3.2.10 Step 15: fuzzy assignment for the Spec-classes. This work is based on the
FSM (from Step 14). A specific Spec-class (from Step 12) had a set of values to
describe its similarity to possible Bio-S classes based on the fuzzy membership
function, as indicated by the fuzzy value measurement in the FSM (see table 4). In a
normal condition, a Spec-class was assigned to a Bio-S class based on its highest
similarity value, which had the highest probability of being assigned correctly.
However, it was found that a Spec-class might, in some cases, be assigned to a Bio-S
class that corresponded to this Spec-class’s second highest similarity value (table 4).
In table 4a, only the first and second reliable fuzzy values are listed.
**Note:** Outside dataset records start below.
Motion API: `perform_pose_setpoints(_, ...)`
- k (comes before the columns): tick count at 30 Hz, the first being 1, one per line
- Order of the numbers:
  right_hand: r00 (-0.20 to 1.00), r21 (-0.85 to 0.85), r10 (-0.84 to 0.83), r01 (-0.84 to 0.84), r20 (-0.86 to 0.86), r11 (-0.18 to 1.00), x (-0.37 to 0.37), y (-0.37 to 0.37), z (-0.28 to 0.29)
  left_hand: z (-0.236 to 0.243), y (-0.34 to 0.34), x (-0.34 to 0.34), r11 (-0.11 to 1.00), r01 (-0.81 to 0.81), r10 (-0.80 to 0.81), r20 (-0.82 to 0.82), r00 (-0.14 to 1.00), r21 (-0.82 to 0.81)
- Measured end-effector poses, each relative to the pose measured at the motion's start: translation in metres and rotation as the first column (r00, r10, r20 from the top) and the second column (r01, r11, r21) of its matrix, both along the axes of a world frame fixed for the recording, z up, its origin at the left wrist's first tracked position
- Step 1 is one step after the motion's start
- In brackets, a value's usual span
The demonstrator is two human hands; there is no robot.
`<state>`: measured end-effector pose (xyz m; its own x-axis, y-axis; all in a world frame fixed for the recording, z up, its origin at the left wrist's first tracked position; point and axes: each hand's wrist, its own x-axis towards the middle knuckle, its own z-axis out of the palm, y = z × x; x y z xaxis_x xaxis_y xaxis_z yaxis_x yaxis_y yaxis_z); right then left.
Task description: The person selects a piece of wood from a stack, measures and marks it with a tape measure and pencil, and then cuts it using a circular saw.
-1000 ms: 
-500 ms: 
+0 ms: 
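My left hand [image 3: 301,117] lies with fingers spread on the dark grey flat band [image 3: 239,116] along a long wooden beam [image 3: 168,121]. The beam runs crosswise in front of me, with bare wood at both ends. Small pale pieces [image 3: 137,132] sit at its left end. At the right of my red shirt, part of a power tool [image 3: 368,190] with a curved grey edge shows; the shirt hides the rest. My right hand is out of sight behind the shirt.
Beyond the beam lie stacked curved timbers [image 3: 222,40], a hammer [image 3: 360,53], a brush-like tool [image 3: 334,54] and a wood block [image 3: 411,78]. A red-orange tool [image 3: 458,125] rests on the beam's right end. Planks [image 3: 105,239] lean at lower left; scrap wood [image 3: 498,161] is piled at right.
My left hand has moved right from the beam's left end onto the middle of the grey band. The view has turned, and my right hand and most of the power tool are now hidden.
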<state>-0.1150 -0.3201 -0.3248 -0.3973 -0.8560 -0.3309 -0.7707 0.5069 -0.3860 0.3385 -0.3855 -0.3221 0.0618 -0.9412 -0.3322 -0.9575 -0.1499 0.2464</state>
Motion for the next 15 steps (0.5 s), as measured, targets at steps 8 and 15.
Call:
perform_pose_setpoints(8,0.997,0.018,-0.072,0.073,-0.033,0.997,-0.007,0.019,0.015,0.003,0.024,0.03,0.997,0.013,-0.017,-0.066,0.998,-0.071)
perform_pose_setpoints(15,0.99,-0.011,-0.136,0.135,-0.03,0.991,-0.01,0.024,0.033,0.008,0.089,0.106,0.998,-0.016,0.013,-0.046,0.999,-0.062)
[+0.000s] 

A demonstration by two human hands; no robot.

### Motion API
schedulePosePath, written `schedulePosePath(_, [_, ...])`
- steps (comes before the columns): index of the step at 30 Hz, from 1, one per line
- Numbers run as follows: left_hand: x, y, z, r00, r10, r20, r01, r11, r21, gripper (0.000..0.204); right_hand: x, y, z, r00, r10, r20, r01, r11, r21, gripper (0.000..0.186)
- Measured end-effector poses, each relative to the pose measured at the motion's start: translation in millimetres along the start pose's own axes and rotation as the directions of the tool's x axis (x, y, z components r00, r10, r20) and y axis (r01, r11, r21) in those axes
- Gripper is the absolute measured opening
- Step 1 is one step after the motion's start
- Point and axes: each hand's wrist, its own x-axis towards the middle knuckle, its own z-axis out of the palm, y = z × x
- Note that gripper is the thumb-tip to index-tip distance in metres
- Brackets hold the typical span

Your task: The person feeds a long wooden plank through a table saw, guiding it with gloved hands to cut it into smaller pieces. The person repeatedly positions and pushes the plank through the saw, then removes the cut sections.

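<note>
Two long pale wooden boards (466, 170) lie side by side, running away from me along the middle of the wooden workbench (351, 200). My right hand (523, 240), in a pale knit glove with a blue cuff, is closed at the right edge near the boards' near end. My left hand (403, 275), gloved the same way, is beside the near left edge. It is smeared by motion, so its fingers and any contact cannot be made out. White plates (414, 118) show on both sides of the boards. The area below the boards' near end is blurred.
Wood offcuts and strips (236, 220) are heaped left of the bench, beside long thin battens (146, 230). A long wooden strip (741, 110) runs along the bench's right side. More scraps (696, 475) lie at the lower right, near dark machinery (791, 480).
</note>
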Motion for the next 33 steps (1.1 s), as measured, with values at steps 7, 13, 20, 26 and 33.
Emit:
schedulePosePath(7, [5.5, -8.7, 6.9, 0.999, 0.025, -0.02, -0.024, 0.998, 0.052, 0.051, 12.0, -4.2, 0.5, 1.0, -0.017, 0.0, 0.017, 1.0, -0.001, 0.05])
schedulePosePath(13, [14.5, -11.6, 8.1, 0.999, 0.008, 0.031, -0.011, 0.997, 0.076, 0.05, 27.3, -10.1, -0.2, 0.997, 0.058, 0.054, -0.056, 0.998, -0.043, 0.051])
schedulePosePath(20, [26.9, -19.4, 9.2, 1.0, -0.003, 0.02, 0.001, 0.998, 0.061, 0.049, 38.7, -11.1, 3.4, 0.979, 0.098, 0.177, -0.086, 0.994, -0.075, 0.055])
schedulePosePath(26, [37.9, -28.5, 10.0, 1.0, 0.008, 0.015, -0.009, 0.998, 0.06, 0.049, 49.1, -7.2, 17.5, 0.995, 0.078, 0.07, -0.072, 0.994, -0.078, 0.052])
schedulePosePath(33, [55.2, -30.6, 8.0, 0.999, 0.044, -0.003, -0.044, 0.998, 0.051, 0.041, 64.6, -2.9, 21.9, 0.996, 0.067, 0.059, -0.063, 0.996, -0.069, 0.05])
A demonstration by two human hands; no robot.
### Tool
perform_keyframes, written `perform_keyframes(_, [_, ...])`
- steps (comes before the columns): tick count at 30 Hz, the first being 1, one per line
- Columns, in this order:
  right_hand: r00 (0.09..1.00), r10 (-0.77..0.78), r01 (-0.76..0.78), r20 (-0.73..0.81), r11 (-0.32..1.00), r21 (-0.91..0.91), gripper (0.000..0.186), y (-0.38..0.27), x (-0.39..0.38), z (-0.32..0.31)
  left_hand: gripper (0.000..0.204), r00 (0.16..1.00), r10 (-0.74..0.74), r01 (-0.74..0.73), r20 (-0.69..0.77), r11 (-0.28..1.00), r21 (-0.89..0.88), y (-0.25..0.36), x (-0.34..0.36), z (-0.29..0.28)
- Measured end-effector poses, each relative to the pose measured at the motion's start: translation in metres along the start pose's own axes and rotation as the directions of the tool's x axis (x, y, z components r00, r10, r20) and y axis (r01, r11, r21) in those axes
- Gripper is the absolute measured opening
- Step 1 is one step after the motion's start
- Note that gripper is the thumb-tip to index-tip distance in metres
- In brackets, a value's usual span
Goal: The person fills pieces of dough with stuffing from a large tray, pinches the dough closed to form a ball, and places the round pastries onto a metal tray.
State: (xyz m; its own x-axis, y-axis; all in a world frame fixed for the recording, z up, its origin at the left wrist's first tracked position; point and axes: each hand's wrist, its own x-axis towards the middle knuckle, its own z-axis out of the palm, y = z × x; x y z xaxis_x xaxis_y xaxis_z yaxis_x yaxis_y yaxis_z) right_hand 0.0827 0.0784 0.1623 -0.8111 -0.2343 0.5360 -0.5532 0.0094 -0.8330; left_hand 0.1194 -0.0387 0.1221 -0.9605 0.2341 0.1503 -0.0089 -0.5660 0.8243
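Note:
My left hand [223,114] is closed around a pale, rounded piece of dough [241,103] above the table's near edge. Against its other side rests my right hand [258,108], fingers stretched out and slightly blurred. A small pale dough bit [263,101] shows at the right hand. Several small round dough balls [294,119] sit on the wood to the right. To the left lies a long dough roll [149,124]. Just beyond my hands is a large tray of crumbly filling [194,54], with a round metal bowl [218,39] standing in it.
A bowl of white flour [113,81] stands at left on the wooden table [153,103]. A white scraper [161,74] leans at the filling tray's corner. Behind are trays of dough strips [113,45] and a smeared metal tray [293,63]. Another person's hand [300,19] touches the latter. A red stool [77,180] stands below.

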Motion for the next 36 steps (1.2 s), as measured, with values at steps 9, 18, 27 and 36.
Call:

Values smaller
than the second fuzzy membership are neglected. Some Spec-classes might not be
able to be assigned at all because they had no similarity to any of the Bio-S classes.
In this case, these Spec-classes would be assigned as unclassified. After all Spec-
classes were assigned, a HFC Bio-S map could be produced. As shown in table 4b,
only 1 of the Spec-classes could not be assigned, 17 of the Spec-classes could be
exclusively assigned, 21 had two fuzzy similarity values, and 24 had more than two
similarity values.
3.3 Stage III: accuracy assessment and vegetation mapping
The last phase (consisting of Step 16 to Step 17) is to evaluate the classification
result, to make comparisons between the CSC and the HFC, and to decide which
classifier is the best one for mapping the vegetation cover of the research area.
3.3.1 Step 16: restoring the Bio-S map to the Bio-class map. Bio-S classes (from
Steps7 and 15) belonging to the same Bio-class were merged both in the CSC and
HFC methods to map the vegetation cover and to conduct an accuracy assessment.
As a result, both the 18 CSC Bio-S classes and the 63 HFC Spec-classes were
restored to the 11 Bio-classes, or were signed as unclassified.
3.3.2 Step 17: accuracy assessment and vegetation mapping. Accuracy assessment
was conducted on the testing set using the Kappa statistic (de Leeuw et al. 2006). Bio-
class maps resulting from each classification method (CSC and HFC) were evaluated
against the field data. Error matrices were then constructed for both classifications.
The overall classification accuracies and Kappa statistic were calculated for each case.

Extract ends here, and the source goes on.